## REQUIRED WORK
Verbatim output required. Print the data in full.

## DATA SHOWN
• • • • •
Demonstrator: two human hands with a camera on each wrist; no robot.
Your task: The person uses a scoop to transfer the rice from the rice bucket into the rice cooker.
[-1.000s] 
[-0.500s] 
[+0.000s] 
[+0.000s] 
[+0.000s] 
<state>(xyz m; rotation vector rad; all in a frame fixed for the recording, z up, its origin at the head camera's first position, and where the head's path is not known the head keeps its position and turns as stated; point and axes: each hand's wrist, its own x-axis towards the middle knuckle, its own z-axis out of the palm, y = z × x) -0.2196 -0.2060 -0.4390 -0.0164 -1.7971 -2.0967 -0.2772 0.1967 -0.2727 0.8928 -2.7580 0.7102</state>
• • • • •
## RESULT OF THE TASK
Demonstrator: two human hands with a camera on each wrist; no robot.
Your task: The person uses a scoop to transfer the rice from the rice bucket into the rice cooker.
[-1.000s] 
[-0.500s] 
[+0.000s] 
[+0.000s] 
[+0.000s] 
<state>(xyz m; rotation vector rad; all in a frame fixed for the recording, z up, its origin at the head camera's first position, and where the head's path is not known the head keeps its position and turns as stated; point and axes: each hand's wrist, its own x-axis towards the middle knuckle, its own z-axis out of the palm, y = z × x) -0.2196 -0.2060 -0.4390 -0.0164 -1.7971 -2.0967 -0.2772 0.1967 -0.2727 0.8928 -2.7580 0.7102</state>

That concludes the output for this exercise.